No generan el furor colectivo frente a las excentricidades y delitos de los urbanos o la sed de justicia que produce la corrupción.

Familias enteras asesinadas por la violencia de machos que entendían que era mejor morir a dejar el objeto de su propiedad. Y la sociedad ya ni se inmuta ante la abominación de la violencia que sufre una de cada tres mujeres. Lo peor es que con una mujer que muere por violencia también se estrangula el desarrollo familiar y social.

Cada mujer cuando forma una familia o tiene una relación con un hombre tiene proyectos y sueños que quiere realizar desde esa perspectiva de vida en pareja.

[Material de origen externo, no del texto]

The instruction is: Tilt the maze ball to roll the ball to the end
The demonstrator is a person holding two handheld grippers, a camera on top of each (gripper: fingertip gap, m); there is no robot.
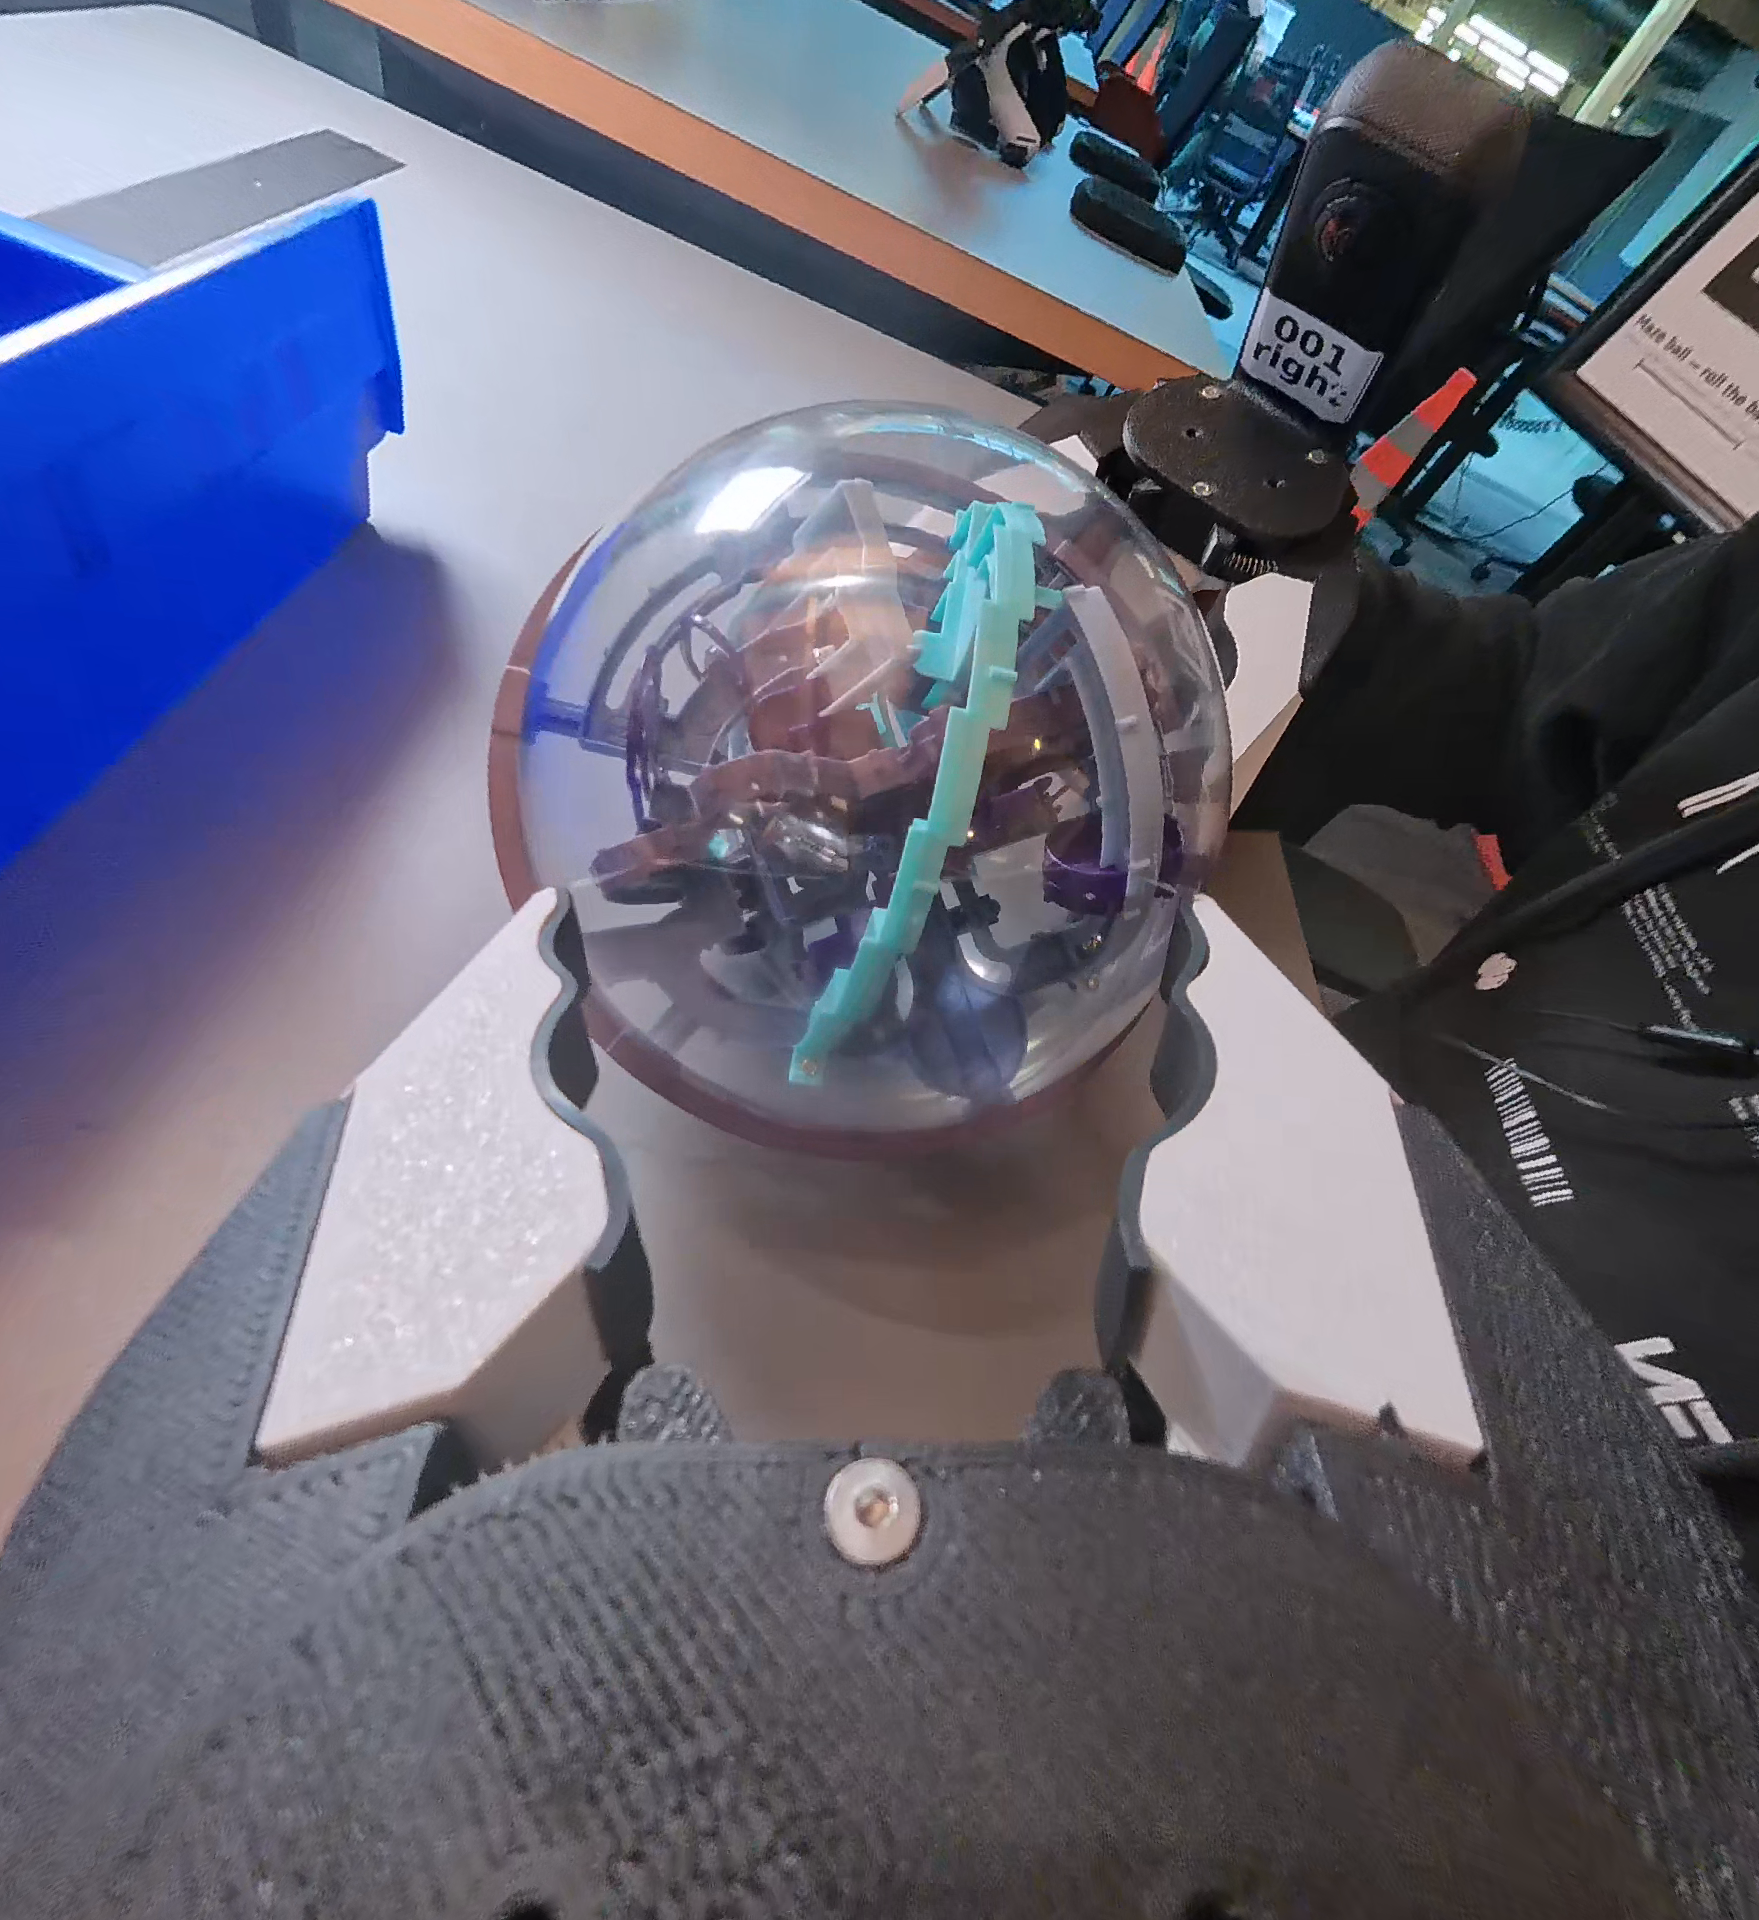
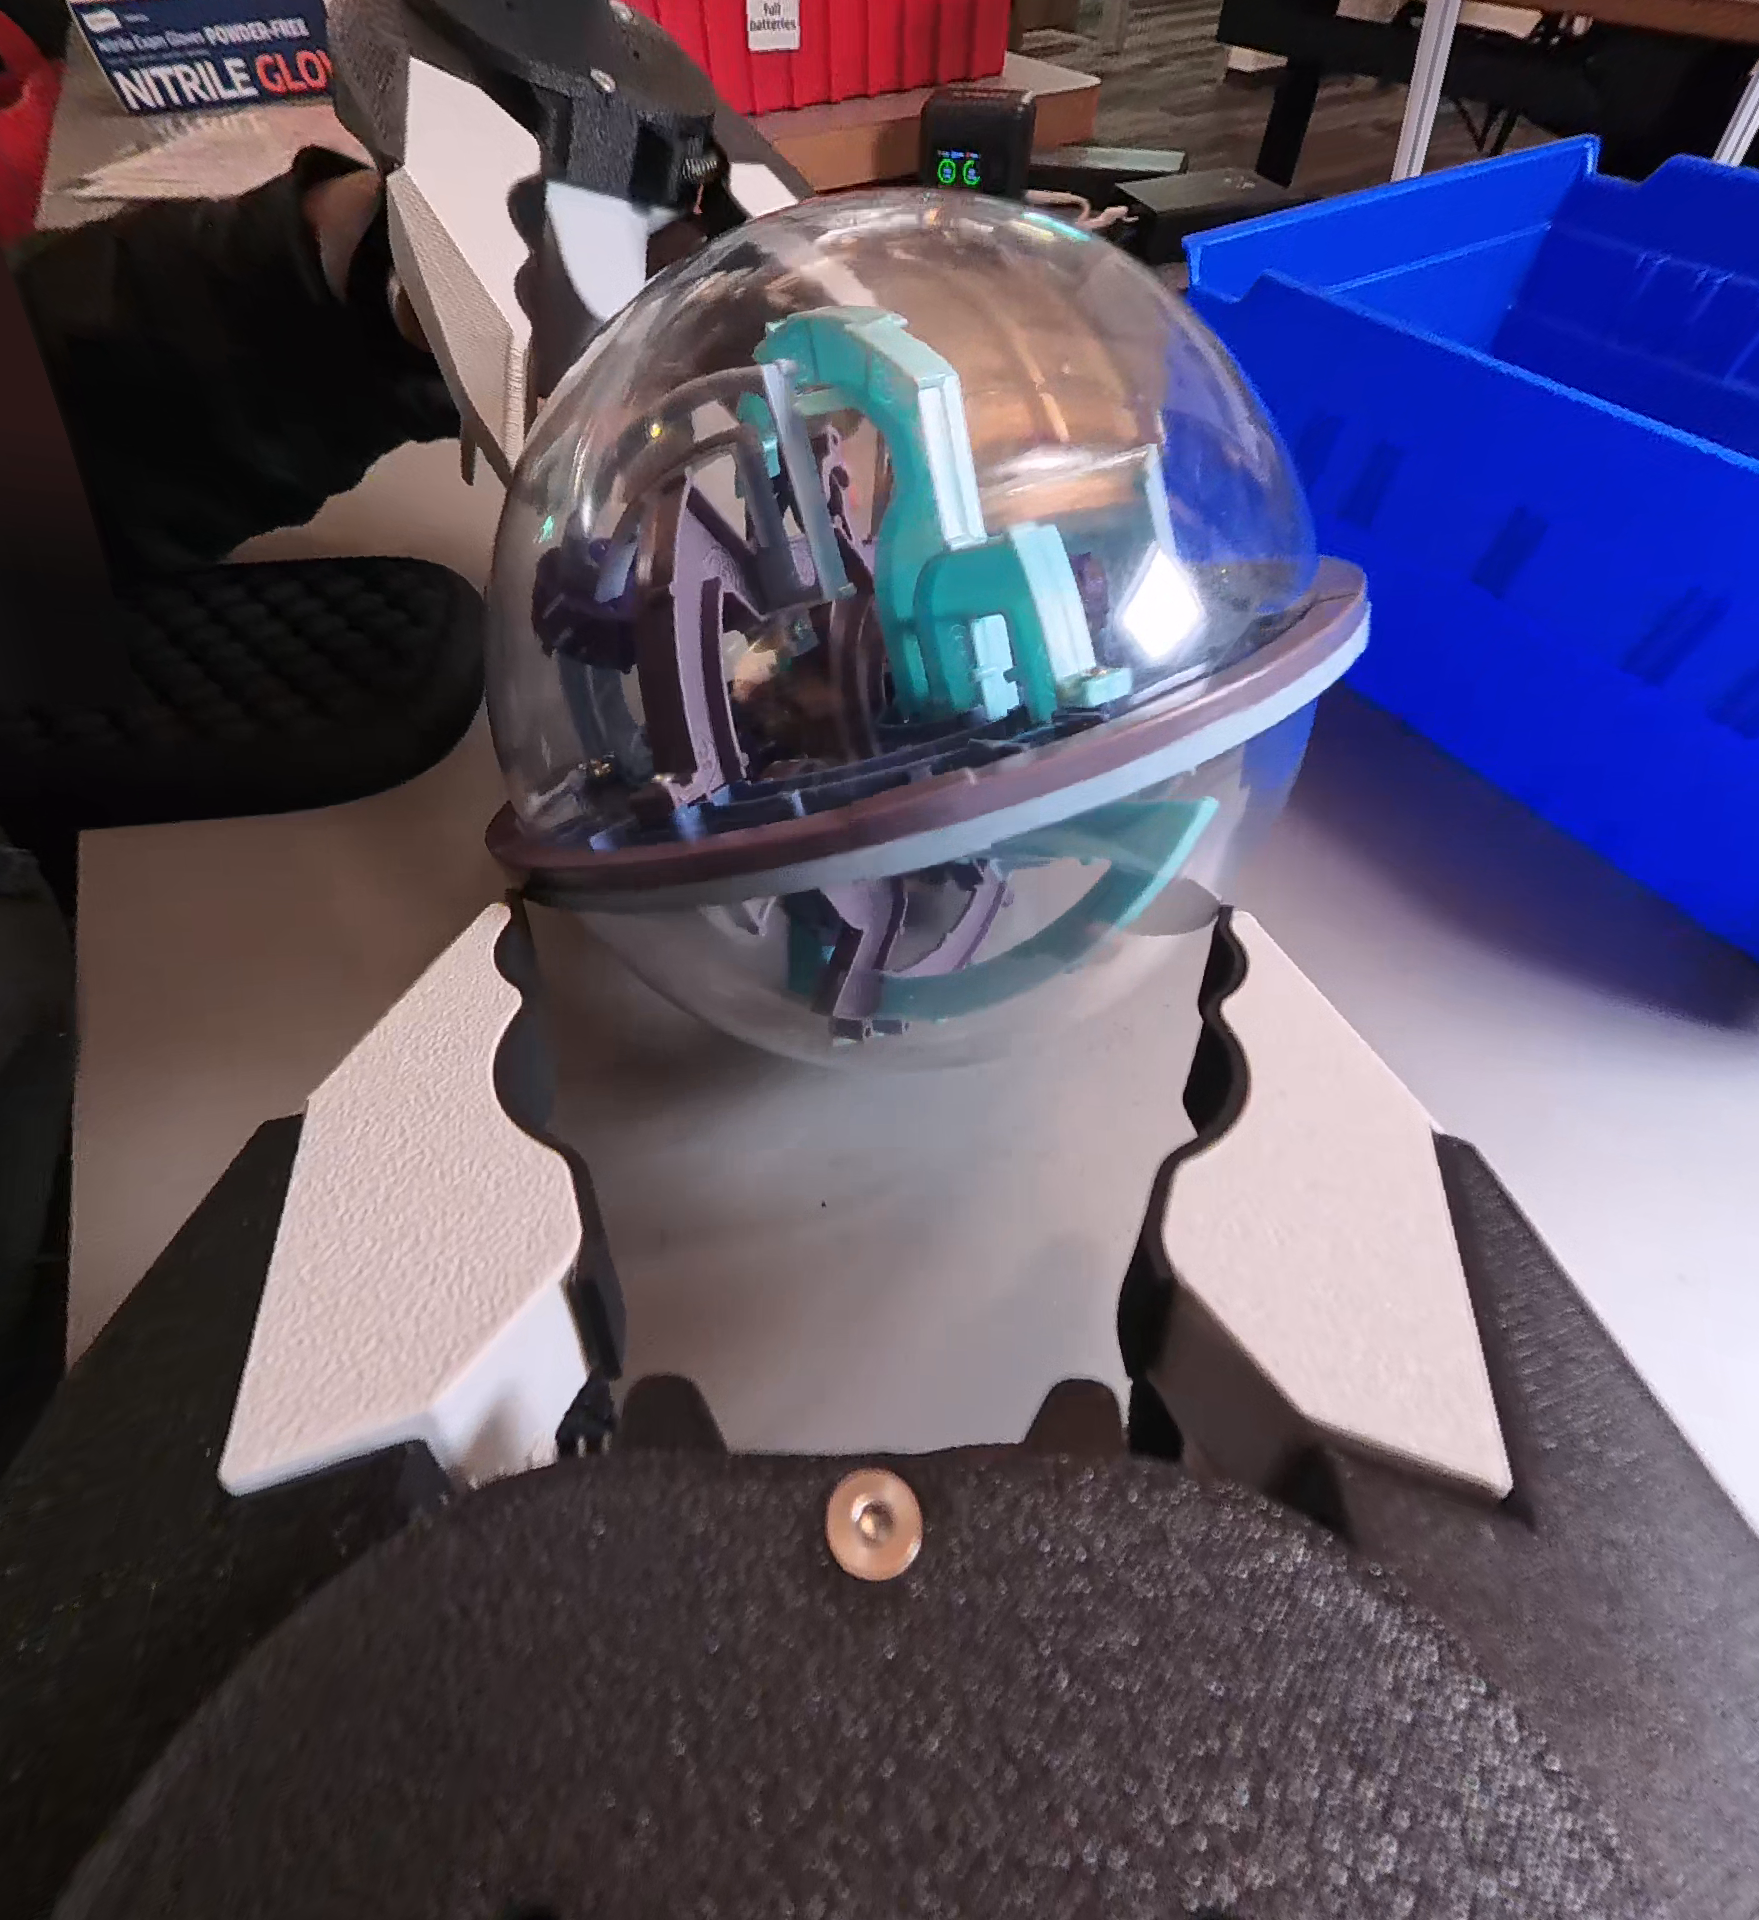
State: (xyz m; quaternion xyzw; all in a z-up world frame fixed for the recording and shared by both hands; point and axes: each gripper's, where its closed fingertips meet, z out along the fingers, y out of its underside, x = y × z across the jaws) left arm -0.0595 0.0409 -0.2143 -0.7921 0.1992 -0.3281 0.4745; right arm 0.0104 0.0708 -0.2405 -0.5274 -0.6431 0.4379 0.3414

Pero también se plantea metas en el ámbito personal y profesional. La violencia contra la mujer termina con todos esos sueños y aspiraciones.

Perder vidas de mujeres y el potencial del sexo femenino por culpa de la violencia es un retroceso; ninguna sociedad civilizada puede permitirse.

Las mujeres son el motor del desarrollo y del crecimiento espiritual de la sociedad. Las mujeres son el sostén de las familias. Si las mujeres están mal, las familias están mal y la sociedad también.

Para ser ejes del desarrollo, las mujeres tienen que vivir libres de violencia. Para ello hay que invertir en la protección de la mujer desde su protagonismo. Hay que dar poder a la mujer.

Las inversiones en desarrollo que están centradas en el empoderamiento de la mujer producen resultados más rápidos e integrales. Niños y niñas educadas, sanas y protegidas y familias funcionales.

Para promover el bienestar social centrado en mujeres es necesario brindar atención y el cuidado infantil en familias en situación de pobreza como forma de promover derechos e incorporación de la mujer al mercado laboral.

El círculo de la violencia atrapa, sobre todo, a las mujeres que tienen menos posibilidades de romperlo. Hay que combatir la violencia con desarrollo como nuevo nombre de la paz, como decía Juan Pablo II.